• [EXERCISE OBJECTIVE]: Among the records, how many lines carry the string "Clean"? Give that number with nothing added.

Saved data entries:

....

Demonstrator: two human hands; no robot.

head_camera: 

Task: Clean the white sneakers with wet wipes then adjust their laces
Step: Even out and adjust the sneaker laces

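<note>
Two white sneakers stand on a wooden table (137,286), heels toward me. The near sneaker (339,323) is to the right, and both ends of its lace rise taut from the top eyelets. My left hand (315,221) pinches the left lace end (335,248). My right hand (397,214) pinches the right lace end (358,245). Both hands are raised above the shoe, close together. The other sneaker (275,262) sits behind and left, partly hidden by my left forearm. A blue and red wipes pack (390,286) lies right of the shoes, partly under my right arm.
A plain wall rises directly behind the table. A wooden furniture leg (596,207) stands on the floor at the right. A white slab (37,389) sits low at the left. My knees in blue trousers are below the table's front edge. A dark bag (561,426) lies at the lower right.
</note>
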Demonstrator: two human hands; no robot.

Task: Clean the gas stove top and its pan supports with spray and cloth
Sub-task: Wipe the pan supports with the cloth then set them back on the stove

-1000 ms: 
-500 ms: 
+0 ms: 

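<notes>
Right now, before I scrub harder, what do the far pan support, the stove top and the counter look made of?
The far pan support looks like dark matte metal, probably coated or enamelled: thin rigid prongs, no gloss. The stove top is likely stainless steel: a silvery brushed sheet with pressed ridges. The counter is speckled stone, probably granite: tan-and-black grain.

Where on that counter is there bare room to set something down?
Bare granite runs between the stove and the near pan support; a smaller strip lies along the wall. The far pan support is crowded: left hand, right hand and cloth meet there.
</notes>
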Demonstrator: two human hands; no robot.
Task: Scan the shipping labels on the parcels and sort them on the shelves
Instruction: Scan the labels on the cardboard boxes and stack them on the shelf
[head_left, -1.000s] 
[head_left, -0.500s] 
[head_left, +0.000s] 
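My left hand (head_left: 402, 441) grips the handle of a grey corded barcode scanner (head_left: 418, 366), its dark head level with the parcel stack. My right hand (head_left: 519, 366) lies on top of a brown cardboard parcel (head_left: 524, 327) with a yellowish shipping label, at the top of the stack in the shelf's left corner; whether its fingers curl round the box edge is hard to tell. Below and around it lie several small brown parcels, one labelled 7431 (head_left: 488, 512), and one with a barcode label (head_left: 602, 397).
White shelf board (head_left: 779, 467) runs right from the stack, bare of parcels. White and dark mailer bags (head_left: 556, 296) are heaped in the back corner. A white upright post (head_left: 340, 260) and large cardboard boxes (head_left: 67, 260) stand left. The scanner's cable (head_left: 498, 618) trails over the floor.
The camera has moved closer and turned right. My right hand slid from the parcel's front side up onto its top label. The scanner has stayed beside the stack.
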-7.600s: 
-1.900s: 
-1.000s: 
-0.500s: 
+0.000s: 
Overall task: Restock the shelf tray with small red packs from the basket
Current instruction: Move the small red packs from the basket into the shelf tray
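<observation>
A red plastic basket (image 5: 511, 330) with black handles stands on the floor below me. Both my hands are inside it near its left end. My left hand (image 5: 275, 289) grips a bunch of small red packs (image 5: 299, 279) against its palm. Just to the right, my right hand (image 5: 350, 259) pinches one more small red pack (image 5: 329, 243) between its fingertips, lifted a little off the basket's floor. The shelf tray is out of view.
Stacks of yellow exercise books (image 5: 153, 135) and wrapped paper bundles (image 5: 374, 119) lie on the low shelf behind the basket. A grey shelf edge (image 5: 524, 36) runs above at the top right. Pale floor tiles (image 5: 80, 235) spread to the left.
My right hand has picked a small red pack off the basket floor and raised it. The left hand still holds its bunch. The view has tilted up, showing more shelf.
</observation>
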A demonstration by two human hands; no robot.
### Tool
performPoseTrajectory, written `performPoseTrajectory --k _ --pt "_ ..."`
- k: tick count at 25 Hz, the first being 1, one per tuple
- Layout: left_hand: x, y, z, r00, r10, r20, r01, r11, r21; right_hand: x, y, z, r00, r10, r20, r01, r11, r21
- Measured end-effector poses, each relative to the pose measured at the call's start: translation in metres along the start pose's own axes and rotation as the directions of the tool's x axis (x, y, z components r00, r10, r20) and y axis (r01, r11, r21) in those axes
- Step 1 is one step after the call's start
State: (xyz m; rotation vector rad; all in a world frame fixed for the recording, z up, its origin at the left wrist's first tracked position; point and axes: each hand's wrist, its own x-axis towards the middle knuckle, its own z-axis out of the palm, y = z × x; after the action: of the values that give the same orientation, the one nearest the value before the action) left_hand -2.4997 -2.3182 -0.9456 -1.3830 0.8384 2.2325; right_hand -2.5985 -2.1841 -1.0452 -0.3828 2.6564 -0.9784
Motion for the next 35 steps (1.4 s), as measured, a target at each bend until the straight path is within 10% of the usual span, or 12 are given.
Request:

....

• [SOLUTION FOR THIS TASK]: 2